Find minimum number of Increasing subsequences. Problem:
Given an array of integers of size N, divide it into the minimum number of “strictly increasing subsequences”
Solution:
This is a well know problem and the solution is the length of longest decreasing subsequence.
I am looking for a proof for this.
 A: Notice that given a division of the array into strictly increasing subsequences, it is always possible to make the endpoints of these subsequences decreasing (not strictly).
Why? well, if we have a subsequence $s_i$ whose endpoint is smaller than the endpoint of any of the following subsequences $s_j$ (with $i < j)$, we can assign the endpoint of $s_j$ to $s_i$. By applying this reasoning as many times as desired we can conclude that indeed, given a partition of the initial array into strictly increasing subsequences, it is possible to obtain a new partition with at most the same amount of subsequences, and such that the endpoints are decreasing.

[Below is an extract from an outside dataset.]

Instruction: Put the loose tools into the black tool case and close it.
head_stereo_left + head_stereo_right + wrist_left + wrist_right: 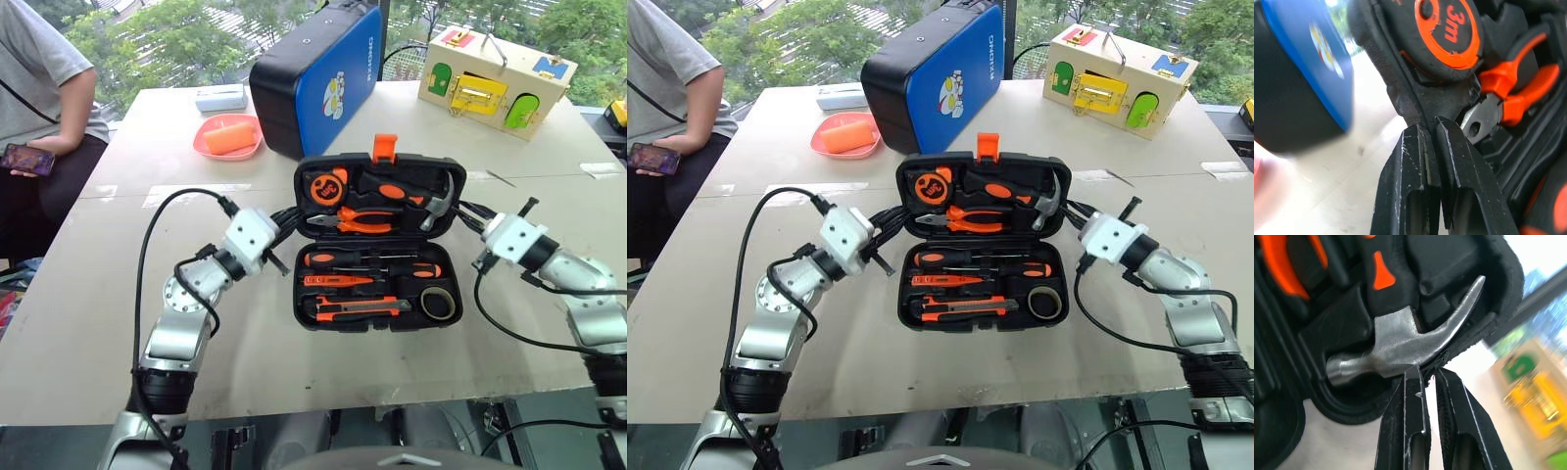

Is it clear that if $d$ is the length of the longest decreasing subsequence, we will not be able to obtain a partition of the array in less than $d$ strictly increasing subsequences.
Furthermore, using what we just proved, we can see that we can always make a partition with at most $d$ increasing subsequences. Given an initial partition, and applying the aforementioned process, we can always obtain a partition of the array such that the endpoints are decreasing. However, as the longest decreasing subsequence has length $d$, it is not possible that this partition has more than $d$ subsequences, since the endpoints would form a decreasing subsequence of length more than $d$.
Hence the solution is exactly the length of longest decreasing subsequence.
A: Proof pasted from USACO guide:
Motivation: Consider the obvious greedy strategy to construct the collection
of increasing subsequences (essentially patience sorting). For each element x of A from left to right, add it to the increasing subsequence with
last element less than x such that the value of this last element is
maximized. If no such increasing subsequence currently exists, then start a new increasing subsequence with x.
This algorithm performs exactly the same steps as the algorithm to compute the length of the longest non-increasing subsequence, so it follows that they return the same result.
Proof: Let f[i] denote the length of longest non-increasing subsequence
ending at A[i]. Then the A[i]'s satisfying f[i] for a fixed t are an
increasing subsequence for each t. So we have covered A with (size of
longest non-increasing subsequence) increasing subsequences, done.
Do you see why this is equivalent to the sketch?
Alternative Proof: This is just a special case of Dilworth's Theorem. See the inductive proof.